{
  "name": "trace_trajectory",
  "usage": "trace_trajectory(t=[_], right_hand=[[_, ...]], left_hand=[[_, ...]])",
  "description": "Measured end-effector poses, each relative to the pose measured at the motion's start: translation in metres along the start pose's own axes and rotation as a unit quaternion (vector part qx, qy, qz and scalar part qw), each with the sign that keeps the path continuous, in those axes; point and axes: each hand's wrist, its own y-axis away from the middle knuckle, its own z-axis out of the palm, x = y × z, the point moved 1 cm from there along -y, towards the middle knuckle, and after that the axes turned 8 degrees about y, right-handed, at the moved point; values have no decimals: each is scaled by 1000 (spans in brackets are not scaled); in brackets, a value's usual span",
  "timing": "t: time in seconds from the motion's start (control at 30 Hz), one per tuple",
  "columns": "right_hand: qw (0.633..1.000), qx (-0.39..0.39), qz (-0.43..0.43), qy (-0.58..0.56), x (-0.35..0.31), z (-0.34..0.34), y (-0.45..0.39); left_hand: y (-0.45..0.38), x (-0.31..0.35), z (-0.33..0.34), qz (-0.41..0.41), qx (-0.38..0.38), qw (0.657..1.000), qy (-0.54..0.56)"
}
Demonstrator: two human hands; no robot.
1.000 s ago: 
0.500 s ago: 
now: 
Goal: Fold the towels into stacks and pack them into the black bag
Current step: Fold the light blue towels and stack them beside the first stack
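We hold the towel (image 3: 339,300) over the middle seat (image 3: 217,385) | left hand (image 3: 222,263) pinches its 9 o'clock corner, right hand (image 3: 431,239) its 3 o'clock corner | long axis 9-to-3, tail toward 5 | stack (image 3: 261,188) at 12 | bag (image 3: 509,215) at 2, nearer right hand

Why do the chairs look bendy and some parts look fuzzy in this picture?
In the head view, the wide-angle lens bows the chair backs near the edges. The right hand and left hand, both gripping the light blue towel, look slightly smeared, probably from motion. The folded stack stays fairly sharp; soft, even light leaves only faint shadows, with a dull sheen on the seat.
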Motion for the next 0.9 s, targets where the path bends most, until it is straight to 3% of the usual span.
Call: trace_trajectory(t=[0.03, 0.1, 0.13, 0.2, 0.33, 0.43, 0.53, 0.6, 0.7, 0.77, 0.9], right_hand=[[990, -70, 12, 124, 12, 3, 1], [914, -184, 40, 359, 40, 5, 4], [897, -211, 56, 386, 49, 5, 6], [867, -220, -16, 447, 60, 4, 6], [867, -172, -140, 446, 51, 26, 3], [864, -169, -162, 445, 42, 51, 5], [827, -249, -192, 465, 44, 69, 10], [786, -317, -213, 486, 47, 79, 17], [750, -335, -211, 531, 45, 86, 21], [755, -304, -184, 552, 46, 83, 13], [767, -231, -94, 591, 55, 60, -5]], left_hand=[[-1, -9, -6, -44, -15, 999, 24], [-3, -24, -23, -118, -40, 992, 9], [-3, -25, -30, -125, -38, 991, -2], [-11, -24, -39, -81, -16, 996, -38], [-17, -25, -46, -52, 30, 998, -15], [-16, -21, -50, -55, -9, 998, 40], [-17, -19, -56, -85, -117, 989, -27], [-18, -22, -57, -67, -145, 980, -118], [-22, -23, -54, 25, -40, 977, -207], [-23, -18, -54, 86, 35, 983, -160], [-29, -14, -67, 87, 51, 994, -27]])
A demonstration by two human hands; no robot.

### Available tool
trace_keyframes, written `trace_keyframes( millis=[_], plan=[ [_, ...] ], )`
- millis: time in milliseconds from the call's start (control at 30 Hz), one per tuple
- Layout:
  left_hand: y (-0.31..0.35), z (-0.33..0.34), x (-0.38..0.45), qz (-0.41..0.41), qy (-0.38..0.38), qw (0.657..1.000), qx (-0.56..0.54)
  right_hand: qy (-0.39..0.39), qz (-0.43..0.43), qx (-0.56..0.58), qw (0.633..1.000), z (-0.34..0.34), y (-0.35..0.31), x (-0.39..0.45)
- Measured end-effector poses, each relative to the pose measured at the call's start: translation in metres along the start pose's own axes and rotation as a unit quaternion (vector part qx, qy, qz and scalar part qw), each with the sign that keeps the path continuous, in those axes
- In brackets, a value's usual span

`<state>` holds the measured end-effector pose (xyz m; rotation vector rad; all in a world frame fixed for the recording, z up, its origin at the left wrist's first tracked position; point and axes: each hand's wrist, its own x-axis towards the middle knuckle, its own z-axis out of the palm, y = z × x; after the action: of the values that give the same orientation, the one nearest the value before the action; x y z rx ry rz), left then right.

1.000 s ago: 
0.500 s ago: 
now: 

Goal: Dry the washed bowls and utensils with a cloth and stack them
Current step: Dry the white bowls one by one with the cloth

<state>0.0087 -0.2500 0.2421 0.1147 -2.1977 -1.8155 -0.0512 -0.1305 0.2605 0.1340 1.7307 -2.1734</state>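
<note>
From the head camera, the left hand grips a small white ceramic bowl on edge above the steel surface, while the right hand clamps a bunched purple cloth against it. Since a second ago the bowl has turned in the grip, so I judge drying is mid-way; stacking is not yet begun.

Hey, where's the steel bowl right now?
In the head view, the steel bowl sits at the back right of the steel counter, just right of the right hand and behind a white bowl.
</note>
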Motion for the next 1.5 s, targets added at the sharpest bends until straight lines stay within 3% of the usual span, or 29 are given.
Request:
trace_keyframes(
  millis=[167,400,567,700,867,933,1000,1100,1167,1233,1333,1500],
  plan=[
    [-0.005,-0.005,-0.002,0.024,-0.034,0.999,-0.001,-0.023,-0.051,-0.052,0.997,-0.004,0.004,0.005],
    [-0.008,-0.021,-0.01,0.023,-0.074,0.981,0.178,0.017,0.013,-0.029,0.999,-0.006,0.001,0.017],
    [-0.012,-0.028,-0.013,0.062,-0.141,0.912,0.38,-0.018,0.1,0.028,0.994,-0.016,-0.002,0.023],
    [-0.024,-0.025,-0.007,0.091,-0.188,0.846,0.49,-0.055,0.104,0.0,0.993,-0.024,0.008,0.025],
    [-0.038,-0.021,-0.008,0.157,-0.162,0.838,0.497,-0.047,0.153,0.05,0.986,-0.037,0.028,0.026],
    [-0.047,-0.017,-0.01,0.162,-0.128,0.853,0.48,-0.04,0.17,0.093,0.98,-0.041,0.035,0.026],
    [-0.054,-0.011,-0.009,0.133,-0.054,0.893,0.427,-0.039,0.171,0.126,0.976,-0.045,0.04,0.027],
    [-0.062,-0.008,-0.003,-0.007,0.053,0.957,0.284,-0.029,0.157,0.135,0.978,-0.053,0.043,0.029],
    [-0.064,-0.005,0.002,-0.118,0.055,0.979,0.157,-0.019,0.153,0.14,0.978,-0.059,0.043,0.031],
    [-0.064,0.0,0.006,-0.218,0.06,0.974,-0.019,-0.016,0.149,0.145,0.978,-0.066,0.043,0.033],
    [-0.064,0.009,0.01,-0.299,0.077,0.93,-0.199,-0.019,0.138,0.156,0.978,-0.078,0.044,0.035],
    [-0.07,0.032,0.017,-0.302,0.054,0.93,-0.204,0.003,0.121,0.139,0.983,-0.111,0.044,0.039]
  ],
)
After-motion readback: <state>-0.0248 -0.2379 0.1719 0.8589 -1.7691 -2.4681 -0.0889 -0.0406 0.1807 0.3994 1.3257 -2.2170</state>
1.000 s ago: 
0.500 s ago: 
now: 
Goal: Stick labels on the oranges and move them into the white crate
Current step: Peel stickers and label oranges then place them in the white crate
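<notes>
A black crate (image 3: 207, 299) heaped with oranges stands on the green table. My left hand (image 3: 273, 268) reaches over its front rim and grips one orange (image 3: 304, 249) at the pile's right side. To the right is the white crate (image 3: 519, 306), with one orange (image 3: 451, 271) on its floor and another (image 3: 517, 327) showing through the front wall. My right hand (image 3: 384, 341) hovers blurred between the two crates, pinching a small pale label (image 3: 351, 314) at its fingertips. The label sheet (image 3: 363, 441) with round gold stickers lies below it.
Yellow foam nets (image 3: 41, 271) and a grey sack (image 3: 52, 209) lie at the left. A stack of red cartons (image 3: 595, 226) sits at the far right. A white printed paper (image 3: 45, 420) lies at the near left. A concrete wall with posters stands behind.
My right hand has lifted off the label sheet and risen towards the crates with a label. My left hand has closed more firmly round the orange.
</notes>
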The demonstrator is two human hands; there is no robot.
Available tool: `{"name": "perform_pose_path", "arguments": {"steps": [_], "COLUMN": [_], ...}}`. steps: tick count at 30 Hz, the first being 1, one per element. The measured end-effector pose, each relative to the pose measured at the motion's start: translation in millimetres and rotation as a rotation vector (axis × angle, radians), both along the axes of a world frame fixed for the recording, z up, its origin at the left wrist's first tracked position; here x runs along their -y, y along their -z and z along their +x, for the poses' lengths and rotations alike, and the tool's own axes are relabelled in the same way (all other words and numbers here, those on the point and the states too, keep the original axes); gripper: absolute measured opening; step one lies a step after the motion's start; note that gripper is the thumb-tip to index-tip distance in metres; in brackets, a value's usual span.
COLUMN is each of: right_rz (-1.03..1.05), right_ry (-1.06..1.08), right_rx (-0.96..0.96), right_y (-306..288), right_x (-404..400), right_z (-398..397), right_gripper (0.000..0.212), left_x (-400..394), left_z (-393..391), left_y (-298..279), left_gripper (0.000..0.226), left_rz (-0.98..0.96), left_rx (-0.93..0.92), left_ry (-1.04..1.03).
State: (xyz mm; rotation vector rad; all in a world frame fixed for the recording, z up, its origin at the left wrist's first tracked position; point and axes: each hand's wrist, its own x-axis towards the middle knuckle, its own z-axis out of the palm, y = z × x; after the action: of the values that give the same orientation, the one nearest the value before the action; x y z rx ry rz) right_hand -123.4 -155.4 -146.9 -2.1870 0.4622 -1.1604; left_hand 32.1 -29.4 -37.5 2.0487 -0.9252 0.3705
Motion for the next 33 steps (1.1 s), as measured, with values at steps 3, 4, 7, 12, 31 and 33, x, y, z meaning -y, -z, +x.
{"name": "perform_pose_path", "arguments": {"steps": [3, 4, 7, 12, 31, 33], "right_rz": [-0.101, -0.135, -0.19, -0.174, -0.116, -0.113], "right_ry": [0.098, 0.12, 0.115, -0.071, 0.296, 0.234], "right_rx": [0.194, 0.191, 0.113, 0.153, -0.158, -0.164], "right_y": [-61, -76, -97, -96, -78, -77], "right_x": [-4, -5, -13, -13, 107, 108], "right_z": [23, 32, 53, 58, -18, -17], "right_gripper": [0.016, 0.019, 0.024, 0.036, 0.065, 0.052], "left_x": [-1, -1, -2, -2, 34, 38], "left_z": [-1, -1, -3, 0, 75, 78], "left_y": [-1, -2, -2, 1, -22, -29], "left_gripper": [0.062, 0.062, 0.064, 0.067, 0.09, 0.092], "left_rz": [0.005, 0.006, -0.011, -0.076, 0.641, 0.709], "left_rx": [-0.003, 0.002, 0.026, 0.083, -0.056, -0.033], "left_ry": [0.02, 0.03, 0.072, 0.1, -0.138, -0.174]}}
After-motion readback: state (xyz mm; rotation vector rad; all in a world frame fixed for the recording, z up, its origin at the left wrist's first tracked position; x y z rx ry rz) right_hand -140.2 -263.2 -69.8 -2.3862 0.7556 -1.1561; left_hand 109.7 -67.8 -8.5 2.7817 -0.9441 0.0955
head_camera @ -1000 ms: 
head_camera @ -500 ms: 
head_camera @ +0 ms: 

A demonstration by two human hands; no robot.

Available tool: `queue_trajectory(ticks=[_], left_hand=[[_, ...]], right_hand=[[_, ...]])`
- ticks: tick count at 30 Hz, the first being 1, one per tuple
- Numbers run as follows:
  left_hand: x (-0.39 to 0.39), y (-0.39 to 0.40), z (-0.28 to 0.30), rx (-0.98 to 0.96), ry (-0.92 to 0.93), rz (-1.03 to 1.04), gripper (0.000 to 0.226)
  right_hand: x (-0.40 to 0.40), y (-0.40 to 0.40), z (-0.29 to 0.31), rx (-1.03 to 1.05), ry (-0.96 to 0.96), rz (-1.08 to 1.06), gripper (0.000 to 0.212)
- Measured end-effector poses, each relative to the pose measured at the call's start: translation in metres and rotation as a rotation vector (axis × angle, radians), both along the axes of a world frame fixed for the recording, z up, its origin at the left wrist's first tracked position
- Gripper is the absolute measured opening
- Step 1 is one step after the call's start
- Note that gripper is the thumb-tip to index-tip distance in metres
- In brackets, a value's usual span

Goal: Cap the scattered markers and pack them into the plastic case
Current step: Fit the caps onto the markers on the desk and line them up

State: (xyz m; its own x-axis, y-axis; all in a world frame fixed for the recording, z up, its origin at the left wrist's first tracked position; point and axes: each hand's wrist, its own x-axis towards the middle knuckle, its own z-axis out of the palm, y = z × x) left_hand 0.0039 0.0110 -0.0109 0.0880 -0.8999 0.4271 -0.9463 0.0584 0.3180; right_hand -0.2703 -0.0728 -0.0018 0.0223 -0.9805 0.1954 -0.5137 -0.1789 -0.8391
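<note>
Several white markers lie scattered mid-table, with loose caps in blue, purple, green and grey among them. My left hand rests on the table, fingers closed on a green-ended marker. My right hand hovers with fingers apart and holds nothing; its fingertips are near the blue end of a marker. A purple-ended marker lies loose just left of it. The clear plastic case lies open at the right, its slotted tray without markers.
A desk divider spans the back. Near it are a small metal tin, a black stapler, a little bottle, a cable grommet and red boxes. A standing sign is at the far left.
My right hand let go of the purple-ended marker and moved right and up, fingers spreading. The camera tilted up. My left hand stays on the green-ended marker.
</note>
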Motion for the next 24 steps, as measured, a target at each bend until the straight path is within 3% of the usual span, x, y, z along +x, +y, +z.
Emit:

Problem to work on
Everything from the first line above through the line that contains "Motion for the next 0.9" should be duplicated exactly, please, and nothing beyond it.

Your solution
{
  "name": "trace_trajectory",
  "usage": "trace_trajectory(t=[_], right_hand=[[_, ...]], left_hand=[[_, ...]])",
  "description": "Measured end-effector poses, each relative to the pose measured at the motion's start: translation in metres along the start pose's own axes and rotation as a unit quaternion (vector part qx, qy, qz and scalar part qw), each with the sign that keeps the path continuous, in those axes; point and axes: each hand's wrist, its own y-axis away from the middle knuckle, its own z-axis out of the palm, x = y × z, the point moved 1 cm from there along -y, towards the middle knuckle, and after that the axes turned 8 degrees about y, right-handed, at the moved point; values have no decimals: each is scaled by 1000 (spans in brackets are not scaled); in brackets, a value's usual span",
  "timing": "t: time in seconds from the motion's start (control at 30 Hz), one per tuple",
  "columns": "right_hand: qw (0.633..1.000), qx (-0.39..0.39), qz (-0.43..0.43), qy (-0.58..0.56), x (-0.35..0.31), z (-0.34..0.34), y (-0.45..0.39); left_hand: y (-0.45..0.38), x (-0.31..0.35), z (-0.33..0.34), qz (-0.41..0.41), qx (-0.38..0.38), qw (0.657..1.000), qy (-0.54..0.56)"
}
Demonstrator: two human hands; no robot.
1.000 s ago: 
0.500 s ago: 
now: 
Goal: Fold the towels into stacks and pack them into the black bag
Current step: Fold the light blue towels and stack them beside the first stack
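We hold the towel (image 3: 339,300) over the middle seat (image 3: 217,385) | left hand (image 3: 222,263) pinches its 9 o'clock corner, right hand (image 3: 431,239) its 3 o'clock corner | long axis 9-to-3, tail toward 5 | stack (image 3: 261,188) at 12 | bag (image 3: 509,215) at 2, nearer right hand

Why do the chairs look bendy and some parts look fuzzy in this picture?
In the head view, the wide-angle lens bows the chair backs near the edges. The right hand and left hand, both gripping the light blue towel, look slightly smeared, probably from motion. The folded stack stays fairly sharp; soft, even light leaves only faint shadows, with a dull sheen on the seat.
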Motion for the next 0.9 s, targets where the path bends most, until it is straight to 3% of the usual span.

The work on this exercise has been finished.